Driving down the road about a month ago and the big pedal on the left went right to the floor. Not good but after a moment of complete panic, I got her shut down without an accident. I had been wanting to do a hydroboost conversion for quite some time, so it seemed like a perfect time to pull the trigger. So, I went to the local LKQ pull & pay and oddly enough I found a 96 F-Superduty so I grabbed the hydroboost, but someone had cut all the lines, so no joy there. I also wanted to get rid of the lousy ford power steering pump in favor of the Saginaw.

I scored all the factory 460 aluminum brackets from a van (factory saginaw) and the quasi-serpentine belt system. I got the GM dual return saginaw pump and hydroboost hoses from a 99 K2500 suburban. I also split the hydroboost, taking the front half so that the hoses would fit and mated it to the rear half so it would still be a direct bolt-on to my 78 F150 firewall.

The hodge-podge hydroboost system seems to be functioning fine, according to all I have read.
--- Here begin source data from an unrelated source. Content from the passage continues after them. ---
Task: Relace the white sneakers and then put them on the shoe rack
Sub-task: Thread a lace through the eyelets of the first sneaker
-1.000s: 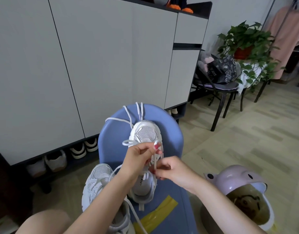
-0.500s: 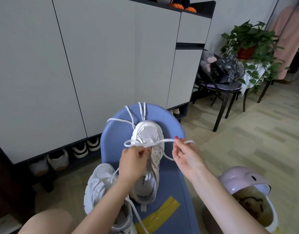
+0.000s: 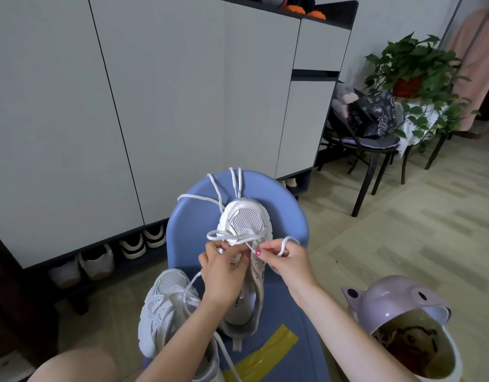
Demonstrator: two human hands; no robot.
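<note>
Soft, even daylight filled the room; shadows stayed faint. Wide-angle distortion bowed the tall pale-grey cabinet doors (image 3: 155, 106); focus held sharp.

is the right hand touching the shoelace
Touching: the head view shows the right hand pinching a loop of the shoelace between thumb and fingertips.

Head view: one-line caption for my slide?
Both hands, left and right, pinch the lace over a white sneaker.
</note>
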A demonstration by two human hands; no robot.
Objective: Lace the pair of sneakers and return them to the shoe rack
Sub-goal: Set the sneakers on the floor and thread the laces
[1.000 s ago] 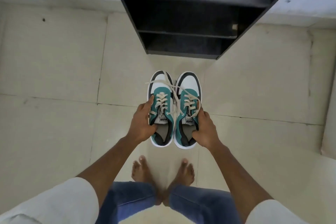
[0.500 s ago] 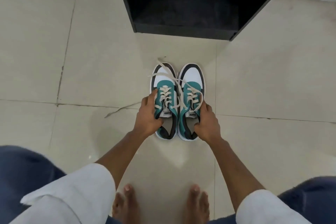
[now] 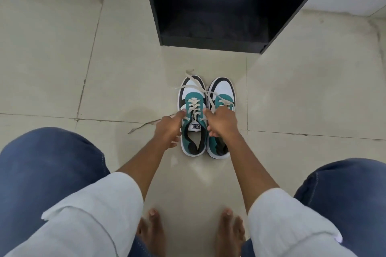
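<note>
Two teal, white and black sneakers stand side by side on the tiled floor, toes toward the black shoe rack [image 3: 211,43]. Cream laces are threaded through both, and their loose ends lie across the toes. My left hand [image 3: 168,129] is at the left side of the left sneaker [image 3: 193,129], its fingertips on the lacing by the left eyelets. My right hand [image 3: 222,122] lies over the right sneaker [image 3: 222,89] and hides its tongue. Its fingertip touches the right side of the left sneaker's lacing.
The rack's dark shelves stand open a short way beyond the toes. My bare feet [image 3: 151,229] are planted behind the sneakers, and my bent knees in blue jeans [image 3: 41,165] fill both lower corners. A cracked tile seam runs left of the sneakers.
The sneakers have come down from a carried position onto the floor. I have crouched lower. Both hands have left the shoes' sides and moved onto the left sneaker's laces.
</note>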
The only hose I had to have reworked is the hydroboost to steering gearbox. bought a new ford hose since mine was a bit chewed up and had a shop mate the gearbox end to the GM hydroboost end, as well as adding 6 inches of rubber line.

Now that it is all back together, I still have the brake issues I had when it initially failed. Pedal will not build pressure, but it all bleeds out fine. I am sure that the vacuum booster was bad because I got about a pint of fluid out of it.

I had the 78 cantilever mounted booster, which gives me a pedal ratio of 6.5:1 (give or take). I had to space the hydroboost about 5/8" off the firewall because the center hole was too small.

Is it possible that that 5/8" enough to keep the hydroboost from its full travel and keeping it from building pressure? I replaced all of the wheel cylinders, calipers, master cylinder, and some of the lines.

My other thoughts were that the proportioning valve on the frame rail is bad, or getting too much fluid, given the 99 K2500 master cylinder piston size. there are no leaks in the system, so I don't think that's the problem. I'm about to pull my hair out.

Please help...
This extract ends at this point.